- _EXERCISE BRIEF_:
Copy every line from the records below that carries the word "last".

++++ DATASET EXTRACT

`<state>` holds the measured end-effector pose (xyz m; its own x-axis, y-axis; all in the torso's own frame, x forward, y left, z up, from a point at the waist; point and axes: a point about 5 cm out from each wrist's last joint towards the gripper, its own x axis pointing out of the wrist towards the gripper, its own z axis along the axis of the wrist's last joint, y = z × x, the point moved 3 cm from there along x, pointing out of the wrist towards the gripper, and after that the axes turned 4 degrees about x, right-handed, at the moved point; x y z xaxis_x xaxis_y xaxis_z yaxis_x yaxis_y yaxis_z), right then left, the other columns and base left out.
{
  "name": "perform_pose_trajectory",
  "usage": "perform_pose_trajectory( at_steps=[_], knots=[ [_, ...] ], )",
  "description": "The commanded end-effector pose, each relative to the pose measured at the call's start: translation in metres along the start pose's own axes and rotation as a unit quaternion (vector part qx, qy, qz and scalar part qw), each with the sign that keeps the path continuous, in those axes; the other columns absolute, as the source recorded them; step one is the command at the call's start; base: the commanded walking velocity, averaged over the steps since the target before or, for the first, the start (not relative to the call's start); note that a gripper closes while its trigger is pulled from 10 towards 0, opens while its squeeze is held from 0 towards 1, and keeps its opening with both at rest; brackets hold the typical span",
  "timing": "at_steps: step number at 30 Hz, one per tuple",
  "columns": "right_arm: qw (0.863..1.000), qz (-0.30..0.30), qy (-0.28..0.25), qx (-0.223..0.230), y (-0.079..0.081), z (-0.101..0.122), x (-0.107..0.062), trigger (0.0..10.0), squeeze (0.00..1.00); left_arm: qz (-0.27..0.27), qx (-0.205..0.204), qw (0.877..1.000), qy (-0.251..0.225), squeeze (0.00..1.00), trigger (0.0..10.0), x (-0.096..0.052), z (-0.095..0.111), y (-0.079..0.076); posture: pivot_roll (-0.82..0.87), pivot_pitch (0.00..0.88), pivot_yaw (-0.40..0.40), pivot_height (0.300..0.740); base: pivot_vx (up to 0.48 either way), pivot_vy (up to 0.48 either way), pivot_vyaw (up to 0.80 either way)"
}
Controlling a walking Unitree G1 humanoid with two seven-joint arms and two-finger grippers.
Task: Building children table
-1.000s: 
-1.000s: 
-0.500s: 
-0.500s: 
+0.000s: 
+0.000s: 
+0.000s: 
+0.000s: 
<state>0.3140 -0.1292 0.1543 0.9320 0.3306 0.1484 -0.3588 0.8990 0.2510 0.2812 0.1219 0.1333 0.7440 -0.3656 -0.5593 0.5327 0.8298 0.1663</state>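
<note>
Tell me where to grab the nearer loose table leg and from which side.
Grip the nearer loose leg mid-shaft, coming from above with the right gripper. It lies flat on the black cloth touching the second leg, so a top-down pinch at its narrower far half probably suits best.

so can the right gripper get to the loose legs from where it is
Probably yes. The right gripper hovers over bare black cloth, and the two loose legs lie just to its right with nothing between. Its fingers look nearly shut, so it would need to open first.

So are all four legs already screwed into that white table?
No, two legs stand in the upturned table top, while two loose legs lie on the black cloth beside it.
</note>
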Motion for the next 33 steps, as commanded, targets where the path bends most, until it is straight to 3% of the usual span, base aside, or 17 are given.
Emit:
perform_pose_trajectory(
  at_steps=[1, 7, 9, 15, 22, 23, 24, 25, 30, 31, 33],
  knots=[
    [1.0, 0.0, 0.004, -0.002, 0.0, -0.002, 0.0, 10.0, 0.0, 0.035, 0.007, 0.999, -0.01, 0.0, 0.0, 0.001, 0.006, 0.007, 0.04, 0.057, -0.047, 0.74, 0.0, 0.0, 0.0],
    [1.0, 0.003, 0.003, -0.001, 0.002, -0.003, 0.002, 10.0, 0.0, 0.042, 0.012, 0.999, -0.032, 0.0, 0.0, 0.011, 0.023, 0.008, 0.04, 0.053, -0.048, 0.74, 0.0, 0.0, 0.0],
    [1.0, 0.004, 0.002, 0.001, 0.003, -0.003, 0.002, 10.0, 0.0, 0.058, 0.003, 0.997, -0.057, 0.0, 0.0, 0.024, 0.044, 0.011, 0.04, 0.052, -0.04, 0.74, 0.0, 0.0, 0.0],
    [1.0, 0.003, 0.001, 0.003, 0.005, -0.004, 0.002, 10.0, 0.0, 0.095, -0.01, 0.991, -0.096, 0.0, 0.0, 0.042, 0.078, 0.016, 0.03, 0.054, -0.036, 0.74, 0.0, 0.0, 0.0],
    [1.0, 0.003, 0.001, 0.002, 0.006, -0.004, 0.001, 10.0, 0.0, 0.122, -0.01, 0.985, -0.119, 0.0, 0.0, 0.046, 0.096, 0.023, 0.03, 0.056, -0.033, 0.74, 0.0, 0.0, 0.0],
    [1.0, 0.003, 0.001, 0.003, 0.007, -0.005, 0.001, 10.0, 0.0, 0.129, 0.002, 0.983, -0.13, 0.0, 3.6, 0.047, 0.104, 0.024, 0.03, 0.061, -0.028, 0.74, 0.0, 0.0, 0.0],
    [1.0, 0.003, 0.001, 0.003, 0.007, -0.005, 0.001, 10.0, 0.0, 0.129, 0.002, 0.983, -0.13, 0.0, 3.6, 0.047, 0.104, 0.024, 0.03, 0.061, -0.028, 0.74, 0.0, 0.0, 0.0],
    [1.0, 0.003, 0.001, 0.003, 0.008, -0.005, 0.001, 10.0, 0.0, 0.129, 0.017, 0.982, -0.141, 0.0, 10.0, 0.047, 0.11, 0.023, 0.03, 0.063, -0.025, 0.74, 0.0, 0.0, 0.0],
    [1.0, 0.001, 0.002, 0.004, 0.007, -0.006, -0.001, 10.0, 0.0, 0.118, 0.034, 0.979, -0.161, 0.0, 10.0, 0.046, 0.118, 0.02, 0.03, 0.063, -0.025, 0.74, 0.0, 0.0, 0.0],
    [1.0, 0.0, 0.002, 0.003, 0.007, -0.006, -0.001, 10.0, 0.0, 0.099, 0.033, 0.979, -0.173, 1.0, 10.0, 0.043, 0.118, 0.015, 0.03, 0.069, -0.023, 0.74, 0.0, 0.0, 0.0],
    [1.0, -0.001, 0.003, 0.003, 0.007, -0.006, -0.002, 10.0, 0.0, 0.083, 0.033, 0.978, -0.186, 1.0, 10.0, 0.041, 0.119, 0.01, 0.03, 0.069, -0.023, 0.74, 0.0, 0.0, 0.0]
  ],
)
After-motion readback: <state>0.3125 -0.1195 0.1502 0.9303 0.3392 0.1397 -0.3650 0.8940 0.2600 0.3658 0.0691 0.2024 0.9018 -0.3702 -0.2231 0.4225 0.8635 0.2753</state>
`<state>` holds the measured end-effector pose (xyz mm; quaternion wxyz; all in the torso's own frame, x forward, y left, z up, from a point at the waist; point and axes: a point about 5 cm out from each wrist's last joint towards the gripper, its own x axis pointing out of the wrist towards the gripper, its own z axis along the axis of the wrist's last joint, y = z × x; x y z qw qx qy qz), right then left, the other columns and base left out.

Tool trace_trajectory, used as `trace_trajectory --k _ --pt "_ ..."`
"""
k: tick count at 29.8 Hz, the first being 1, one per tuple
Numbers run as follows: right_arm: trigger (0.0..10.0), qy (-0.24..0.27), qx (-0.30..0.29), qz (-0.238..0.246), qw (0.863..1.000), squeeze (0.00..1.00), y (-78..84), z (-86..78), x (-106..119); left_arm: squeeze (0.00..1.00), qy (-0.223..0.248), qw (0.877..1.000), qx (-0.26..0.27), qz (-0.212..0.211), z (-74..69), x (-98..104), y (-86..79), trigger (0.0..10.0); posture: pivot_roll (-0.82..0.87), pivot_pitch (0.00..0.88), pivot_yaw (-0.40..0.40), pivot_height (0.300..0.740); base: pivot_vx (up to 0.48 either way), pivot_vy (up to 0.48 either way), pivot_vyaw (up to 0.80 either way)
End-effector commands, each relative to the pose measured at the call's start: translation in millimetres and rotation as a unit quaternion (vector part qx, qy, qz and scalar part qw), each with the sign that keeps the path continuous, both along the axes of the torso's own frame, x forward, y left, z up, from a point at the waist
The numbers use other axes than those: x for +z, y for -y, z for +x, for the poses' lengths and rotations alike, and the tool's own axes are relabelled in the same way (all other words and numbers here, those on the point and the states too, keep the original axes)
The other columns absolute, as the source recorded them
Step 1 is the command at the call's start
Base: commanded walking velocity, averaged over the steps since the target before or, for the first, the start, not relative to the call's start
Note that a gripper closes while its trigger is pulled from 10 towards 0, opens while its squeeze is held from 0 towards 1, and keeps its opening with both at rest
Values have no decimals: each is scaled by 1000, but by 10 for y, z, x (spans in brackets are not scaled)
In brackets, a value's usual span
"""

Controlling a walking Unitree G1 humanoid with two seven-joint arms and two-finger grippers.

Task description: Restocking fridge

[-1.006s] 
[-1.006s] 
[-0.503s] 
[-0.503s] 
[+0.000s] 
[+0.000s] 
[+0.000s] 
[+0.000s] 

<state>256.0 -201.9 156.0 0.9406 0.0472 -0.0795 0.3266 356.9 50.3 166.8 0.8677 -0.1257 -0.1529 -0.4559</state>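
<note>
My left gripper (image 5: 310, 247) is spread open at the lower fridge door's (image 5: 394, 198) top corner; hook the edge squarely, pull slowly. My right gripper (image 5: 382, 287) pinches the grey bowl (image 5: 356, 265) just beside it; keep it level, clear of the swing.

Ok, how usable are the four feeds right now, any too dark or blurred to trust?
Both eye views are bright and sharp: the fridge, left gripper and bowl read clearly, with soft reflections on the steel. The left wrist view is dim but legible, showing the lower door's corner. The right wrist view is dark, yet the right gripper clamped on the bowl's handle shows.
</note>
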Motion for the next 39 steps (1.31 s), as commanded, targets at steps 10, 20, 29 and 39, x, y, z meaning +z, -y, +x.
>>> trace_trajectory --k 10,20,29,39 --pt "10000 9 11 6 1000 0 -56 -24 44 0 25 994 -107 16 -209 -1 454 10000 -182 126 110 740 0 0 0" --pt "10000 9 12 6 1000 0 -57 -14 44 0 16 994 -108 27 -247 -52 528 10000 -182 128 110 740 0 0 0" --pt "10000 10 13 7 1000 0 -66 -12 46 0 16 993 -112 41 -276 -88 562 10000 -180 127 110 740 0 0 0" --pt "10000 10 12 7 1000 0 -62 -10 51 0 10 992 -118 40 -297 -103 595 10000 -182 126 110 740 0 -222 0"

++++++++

- _SOLUTION FOR THIS TASK_:
`<state>` holds the measured end-effector pose (xyz m; its own x-axis, y-axis; all in the torso's own frame, x forward, y left, z up, from a point at the waist; point and axes: a point about 5 cm out from each wrist's last joint towards the gripper, its own x axis pointing out of the wrist towards the gripper, its own z axis along the axis of the wrist's last joint, y = z × x, the point moved 3 cm from there along x, pointing out of the wrist towards the gripper, and after that the axes turned 4 degrees about x, right-handed, at the moved point; x y z xaxis_x xaxis_y xaxis_z yaxis_x yaxis_y yaxis_z), right then left, the other columns and base left out.
`<state>` holds the measured end-effector pose (xyz mm; quaternion wxyz; all in the torso's own frame, x forward, y left, z up, from a point at the waist; point and axes: a point about 5 cm out from each wrist's last joint towards the gripper, its own x axis pointing out of the wrist towards the gripper, its own z axis along the axis of the wrist's last joint, y = z × x; x y z qw qx qy qz), right then left, the other columns and base left out.

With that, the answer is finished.